×

DONALD TRUMP SAYS HE WILL PERSONALLY NEGOTIATE AIR FORCE ONE PRICE WITH BOEING

President-elect Donald Trump on Wednesday said he would personally “negotiate the prices” with Boeing Co. of the planes to be used as Air Force One, promising to block a future order if necessary and to continue using the existing aircraft for the presidential plane.

Read the full article from The Wall Street Journal. 

The President-Elect continues to flex his negotiating muscles as he takes on what he feels are the excesses of the Boeing Corporation. Mr. Trump is staying true to form with his own abrupt, bellicose method of negotiating by telling the aerospace giant that it’s essentially going to be “his way or the highway.” And, while some might think of this as a type of bullying, he’s merely using a tactic that is as old as mankind. What he’s essentially done, in negotiating terms, is to draw a line in the sand and say, “Take It Or Leave It”.

Do YOU use “Take It Or Leave It” in your business?

Before you say “no” too quickly, it’s a good bet that you actually do, every single day. Now, the words themselves aren’t generally used, because they’re inflammatory. Imagine asking the price of an item and then hearing the clerk tell you, “It’s 4.95, Take It Or Leave It.” Your first reaction (and mine) would probably be, “Fine, I’ll leave it” (or words to that effect).
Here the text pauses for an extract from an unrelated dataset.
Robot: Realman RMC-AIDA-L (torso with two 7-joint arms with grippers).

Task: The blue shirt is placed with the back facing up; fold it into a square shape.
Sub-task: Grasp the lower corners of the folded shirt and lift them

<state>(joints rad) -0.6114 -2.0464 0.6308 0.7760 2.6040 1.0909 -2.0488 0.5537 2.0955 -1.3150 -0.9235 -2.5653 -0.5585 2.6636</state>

You might even pay more for the same item at a different store because that person offended you.

But, what if, when asked the price of the item, the clerk had simply replied, “It’s 4.95”, and left it at that. What is he saying here, without actually using the words?

Take It Or Leave It.

But phrases like, “It’s the best I can do,” “Everybody pays this,” “It’s my best and final offer” (BAFO), or “This offer’s only good for so long”… these are all forms of Take It Or Leave It, that can be used without as much risk of damaging potential or existing long-term relationships.

Typically, TIOLI is a lot more negotiable than you might think. Negotiators often employ this tactic as a means of closing a deal, or checking how firm you might be in your position, but you’ll never know that it might just be a tactic unless you test it out. One of the basic principles of the SPASigma White Belt negotiation seminar is not to trust your assumptions. When you’re hit with a Take It Or Leave It, be skeptical. You might discover that that scary TIOLI is totally negotiable.

Unless, perhaps, you’re the Boeing Corporation right about now.